DIRECTIONS FOR THIS TASK >>
Given the entries below, would you transcribe exactly the lines starting at the one with "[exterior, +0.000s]" and ending at the one with "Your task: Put", both kept, pictures omitted, nothing extra?
------------
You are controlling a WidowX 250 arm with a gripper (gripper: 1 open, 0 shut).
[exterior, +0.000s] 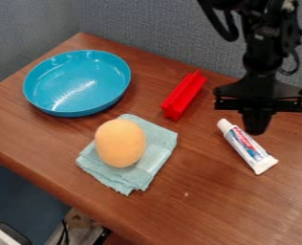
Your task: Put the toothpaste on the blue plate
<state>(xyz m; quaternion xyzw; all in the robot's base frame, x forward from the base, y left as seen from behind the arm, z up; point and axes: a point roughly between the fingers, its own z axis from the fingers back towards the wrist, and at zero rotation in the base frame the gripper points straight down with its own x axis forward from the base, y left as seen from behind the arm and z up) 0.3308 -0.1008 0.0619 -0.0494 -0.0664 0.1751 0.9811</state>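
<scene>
Toothpaste [248, 145]: lying flat on table [218, 206], well apart from blue plate [77, 82]; gripper [258, 124]: hovering just above its cap end, jaws apparently pressed together, gripping nothing, probably lining up a pick.

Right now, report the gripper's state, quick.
Gripper: closed, holding nothing; it hangs above the toothpaste, which lies flat on the table.

Lab-like setup: wooden table [39, 124], grey backdrop [64, 24].
</scene>
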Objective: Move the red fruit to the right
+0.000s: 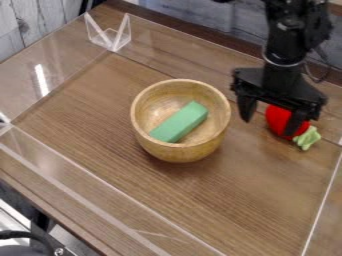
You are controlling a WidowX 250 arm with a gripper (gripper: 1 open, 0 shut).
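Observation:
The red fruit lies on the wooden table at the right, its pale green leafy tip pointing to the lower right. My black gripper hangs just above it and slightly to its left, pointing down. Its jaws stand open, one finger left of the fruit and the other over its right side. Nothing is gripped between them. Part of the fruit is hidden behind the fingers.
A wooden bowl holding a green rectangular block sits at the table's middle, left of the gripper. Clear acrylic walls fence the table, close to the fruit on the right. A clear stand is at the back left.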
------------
COMPLETED EXERCISE >>
[exterior, +0.000s] 
Your task: Put the toothpaste on the blue plate

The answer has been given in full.